Una cosa era segura: si algún día regresaba a mi época, no podría explicarle a nadie mis impresiones sin que me encerraran en una casa de locos. Tampoco podría utilizarlas en mis piezas teatrales: no podía hacer que Hamlet hablara en el escenario con una de aquellas cajitas. No podía hacer que los ejércitos de Macbeth marcharan a la batalla en uno de aquellos curiosos tranvías. Y el público del
Rose
se las compondría muchísimo menos con bicimensajeros que con brujas y espíritus. Mientras meditaba sobre ello, oí de repente una voz a mi espalda:

—¡Rosa, tenemos que ir a la boda!

48

¡Ay, madre! ¡Debido a la excitación había olvidado por completo la boda! Holgi había venido a recogerme. Ya estaba en el pasillo, puesto que tenía llaves de casa.

¿Qué iba a hacer? ¿Me las apañaría para que Shakespeare se durmiera, para ir a ver a Próspero, enviar a Shakespeare de vuelta al pasado y luego llegar a tiempo a la boda para sabotearla? Eso era más o menos igual de realista que un sistema económico mundial estable.

¿Y si primero saboteaba la boda y luego iba a ver a Próspero? Tal vez no sería muy justo para Shakespeare, aunque sí al menos un poco más realista. Pero, con ese plan, también tenía que dormirse antes.

—¿Rosa? —dijo Holgi al entrar en la sala.

Llevaba un traje rosa con chaleco lila. Shakespeare volvió a animarse un poco ante aquella visión, irguió mi cuerpo y soltó un comentario espontáneo sobre el
look
de Holgi:

—Señor mío, ante tal estampa cegadora cualquiera confunde los colores.

Holgi se quedó visiblemente perplejo, un lenguaje tan rebuscado no era propio de mí.

—Tú estás imponente. El vestido te realza el trasero —dijo con cautela.

—¿Ah, sí? —pregunté con curiosidad.

Shakespeare intentó echar un vistazo a mi trasero. Cogió el espejo de maquillaje que estaba sobre la mesa de la sala, miró con él mi trasero y lo confirmó con aprobación:

—Cierto… unas curvas bien formadas…

Volví a sentirme halagada. En lo referente a cuerpos femeninos, Shakespeare tenía un montón de referencias.

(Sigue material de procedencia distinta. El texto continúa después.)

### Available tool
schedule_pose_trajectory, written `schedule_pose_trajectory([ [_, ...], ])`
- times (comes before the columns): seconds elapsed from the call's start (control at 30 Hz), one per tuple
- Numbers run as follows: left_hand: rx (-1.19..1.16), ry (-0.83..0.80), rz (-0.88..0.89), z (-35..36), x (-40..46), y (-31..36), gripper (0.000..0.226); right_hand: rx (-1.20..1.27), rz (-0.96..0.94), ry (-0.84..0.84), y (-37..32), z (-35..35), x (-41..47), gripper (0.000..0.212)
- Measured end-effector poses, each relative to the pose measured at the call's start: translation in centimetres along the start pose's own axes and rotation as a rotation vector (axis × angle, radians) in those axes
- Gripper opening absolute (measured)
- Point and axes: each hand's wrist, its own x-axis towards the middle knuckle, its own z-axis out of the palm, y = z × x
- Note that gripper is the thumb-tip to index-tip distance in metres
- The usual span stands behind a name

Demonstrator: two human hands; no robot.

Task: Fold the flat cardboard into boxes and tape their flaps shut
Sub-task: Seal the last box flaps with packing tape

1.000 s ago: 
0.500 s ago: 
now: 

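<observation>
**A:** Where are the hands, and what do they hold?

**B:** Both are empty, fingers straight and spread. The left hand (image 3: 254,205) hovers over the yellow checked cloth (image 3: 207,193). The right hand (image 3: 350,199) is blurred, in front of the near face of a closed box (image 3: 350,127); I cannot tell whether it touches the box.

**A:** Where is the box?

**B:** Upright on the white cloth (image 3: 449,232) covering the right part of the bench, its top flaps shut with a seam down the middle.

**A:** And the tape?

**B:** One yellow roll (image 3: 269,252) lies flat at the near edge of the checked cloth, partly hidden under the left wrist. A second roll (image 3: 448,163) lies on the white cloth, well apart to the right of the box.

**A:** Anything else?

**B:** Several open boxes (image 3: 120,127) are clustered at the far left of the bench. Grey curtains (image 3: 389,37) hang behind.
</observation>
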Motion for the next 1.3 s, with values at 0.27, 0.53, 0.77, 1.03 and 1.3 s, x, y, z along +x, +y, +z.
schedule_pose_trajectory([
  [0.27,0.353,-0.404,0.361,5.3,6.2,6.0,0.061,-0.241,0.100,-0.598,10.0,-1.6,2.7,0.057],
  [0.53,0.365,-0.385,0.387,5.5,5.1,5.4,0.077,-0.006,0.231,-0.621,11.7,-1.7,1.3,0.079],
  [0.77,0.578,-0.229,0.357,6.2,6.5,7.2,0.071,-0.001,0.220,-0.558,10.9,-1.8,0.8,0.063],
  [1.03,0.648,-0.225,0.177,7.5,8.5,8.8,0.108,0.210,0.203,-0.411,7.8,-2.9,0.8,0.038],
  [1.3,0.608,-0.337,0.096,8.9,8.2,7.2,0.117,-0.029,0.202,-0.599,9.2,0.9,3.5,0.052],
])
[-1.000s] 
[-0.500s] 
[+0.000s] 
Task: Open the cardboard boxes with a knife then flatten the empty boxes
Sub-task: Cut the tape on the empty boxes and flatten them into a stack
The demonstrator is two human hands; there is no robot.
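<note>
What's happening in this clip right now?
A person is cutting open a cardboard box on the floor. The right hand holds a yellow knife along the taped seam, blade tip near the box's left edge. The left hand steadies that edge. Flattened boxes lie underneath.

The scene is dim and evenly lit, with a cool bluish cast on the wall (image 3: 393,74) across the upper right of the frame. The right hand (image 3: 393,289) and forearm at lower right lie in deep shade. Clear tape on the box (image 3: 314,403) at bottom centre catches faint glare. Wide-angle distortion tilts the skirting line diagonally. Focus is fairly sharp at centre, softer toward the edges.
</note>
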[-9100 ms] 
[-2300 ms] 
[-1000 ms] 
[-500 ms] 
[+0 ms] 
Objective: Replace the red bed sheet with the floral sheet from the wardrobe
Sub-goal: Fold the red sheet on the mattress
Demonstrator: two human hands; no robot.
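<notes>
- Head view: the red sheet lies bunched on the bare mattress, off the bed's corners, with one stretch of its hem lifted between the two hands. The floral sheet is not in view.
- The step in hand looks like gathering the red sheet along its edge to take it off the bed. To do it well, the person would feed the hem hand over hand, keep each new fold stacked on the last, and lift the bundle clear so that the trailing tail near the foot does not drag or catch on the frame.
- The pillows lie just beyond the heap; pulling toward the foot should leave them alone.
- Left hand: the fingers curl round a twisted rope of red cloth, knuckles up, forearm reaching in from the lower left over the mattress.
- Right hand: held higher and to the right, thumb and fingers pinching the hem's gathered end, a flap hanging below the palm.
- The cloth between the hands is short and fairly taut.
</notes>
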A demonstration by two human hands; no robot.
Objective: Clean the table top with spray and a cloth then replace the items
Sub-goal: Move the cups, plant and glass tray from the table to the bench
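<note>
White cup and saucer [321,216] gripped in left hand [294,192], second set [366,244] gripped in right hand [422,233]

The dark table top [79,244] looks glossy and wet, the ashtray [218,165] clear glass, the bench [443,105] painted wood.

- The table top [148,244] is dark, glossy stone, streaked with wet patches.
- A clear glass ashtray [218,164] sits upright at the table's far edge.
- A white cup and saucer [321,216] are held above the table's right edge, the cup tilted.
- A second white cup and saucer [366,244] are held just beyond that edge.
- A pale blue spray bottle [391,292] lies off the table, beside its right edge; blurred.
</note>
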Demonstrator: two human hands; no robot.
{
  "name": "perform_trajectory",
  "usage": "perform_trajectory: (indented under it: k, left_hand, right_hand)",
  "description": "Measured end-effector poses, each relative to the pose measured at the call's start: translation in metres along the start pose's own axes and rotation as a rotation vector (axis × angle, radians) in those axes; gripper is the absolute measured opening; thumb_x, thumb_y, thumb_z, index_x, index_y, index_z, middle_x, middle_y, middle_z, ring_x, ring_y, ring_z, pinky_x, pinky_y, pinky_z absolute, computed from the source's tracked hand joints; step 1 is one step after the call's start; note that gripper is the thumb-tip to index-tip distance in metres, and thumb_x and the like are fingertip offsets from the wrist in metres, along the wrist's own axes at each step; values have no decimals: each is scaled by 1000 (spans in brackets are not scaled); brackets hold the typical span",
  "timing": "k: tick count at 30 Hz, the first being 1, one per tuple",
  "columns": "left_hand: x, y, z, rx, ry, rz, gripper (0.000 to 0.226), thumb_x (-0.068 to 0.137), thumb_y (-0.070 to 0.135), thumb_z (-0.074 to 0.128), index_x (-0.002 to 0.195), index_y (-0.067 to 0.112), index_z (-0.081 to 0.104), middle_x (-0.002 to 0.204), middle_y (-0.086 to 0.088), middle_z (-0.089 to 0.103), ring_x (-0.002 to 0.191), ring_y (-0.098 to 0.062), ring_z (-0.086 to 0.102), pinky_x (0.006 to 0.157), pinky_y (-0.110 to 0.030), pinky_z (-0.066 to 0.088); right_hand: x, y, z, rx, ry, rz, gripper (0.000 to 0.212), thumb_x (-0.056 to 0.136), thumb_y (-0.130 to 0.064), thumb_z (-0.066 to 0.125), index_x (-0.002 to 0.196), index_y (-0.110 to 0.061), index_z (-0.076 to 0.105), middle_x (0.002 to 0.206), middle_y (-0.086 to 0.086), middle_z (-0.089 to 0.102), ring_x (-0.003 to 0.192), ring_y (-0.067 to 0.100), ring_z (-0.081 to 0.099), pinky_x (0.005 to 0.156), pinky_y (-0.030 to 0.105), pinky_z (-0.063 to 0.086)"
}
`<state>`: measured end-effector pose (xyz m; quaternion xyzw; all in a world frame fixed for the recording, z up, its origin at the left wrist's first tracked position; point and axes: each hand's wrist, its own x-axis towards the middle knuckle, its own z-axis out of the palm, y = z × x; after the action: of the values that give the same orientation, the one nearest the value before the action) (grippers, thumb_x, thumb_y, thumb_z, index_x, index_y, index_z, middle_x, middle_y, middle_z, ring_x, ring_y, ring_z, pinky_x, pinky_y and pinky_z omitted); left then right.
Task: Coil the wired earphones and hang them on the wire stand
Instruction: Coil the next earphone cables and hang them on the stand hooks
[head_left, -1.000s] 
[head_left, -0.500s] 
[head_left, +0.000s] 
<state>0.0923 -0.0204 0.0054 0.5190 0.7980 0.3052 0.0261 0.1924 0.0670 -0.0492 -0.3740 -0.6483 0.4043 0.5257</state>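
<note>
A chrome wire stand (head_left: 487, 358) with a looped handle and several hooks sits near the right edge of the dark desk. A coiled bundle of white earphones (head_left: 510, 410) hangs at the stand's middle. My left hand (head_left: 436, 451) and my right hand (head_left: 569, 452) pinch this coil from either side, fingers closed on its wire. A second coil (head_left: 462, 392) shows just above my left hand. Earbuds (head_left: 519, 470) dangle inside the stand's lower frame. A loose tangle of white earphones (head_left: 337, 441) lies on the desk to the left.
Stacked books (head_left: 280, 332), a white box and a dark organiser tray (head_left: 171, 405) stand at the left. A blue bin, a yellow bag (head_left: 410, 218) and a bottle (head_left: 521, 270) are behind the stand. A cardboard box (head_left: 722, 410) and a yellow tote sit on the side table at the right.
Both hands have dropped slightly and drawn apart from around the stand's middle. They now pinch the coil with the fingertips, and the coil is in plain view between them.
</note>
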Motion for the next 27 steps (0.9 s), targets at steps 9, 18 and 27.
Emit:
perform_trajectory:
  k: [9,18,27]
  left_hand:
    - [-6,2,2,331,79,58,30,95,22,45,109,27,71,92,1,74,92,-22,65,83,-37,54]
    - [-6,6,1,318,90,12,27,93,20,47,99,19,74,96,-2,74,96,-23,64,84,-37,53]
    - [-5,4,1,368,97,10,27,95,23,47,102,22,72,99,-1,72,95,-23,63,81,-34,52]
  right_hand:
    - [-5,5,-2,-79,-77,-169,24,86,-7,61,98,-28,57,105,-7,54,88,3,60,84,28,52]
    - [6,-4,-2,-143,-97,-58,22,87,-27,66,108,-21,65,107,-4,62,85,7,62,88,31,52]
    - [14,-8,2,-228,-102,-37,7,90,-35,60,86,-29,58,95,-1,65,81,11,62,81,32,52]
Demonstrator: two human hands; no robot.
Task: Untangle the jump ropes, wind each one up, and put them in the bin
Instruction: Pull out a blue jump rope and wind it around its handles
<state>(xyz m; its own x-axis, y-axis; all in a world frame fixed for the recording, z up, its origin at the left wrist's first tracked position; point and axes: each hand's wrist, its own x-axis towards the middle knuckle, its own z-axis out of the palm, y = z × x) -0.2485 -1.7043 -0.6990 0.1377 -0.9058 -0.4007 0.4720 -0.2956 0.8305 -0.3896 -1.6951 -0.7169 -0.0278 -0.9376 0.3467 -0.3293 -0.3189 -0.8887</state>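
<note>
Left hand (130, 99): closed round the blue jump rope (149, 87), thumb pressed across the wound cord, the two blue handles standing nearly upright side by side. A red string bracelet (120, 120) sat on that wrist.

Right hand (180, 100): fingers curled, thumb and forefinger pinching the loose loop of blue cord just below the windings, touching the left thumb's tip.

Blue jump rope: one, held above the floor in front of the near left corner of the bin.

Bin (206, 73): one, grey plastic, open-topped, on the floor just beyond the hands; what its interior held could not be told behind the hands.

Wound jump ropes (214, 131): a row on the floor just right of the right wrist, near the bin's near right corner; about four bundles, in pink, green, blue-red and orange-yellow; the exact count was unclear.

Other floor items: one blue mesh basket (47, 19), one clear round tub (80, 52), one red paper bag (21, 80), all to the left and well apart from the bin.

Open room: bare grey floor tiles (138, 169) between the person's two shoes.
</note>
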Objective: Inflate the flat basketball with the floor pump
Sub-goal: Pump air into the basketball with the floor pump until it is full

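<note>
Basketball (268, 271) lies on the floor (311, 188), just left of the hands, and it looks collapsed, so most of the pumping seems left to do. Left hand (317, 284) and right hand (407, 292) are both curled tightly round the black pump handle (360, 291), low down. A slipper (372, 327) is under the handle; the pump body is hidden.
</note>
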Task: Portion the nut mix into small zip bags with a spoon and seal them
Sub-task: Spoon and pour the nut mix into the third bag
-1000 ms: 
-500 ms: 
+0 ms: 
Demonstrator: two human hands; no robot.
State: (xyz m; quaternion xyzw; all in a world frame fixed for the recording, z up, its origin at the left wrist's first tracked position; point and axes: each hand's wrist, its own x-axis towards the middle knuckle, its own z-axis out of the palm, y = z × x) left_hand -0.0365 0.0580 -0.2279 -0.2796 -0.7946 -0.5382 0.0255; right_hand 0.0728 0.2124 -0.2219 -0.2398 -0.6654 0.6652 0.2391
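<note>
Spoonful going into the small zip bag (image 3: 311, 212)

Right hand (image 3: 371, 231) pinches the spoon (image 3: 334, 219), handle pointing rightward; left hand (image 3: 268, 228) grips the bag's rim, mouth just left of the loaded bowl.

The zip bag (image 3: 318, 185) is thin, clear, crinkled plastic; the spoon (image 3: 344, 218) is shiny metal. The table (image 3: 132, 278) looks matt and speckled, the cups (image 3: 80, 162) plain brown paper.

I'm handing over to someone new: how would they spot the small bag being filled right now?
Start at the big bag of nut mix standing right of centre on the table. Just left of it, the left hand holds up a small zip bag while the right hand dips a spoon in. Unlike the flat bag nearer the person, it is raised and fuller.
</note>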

—Me gustaría ver este trasero desnudo.

—¡Ni se te ocurra! —exclamé.

—Me gustaría saber si tiene rugosidades.

A Holgi, que a mí no podía oírme, le preocupó esa extraña conducta.

—Dime, Rosa, ¿has vuelto a beber por lo de la boda?

—¿Qué boda? —pregunté extrañado.

—¿Cuál va a ser? —replicó Holgi, que sacó la invitación del bolsillo de la americana y se la plantificó a Shakespeare en las narices. Y en la tarjeta se veía a Jan y a Olivia.

Lo que vi en aquella imagen era increíble: la maravillosa condesa y el belicoso conde. Iban peinados de otra manera y llevaban ropas extravagantes, pero los rostros… no cabía duda… los rostros eran los mismos.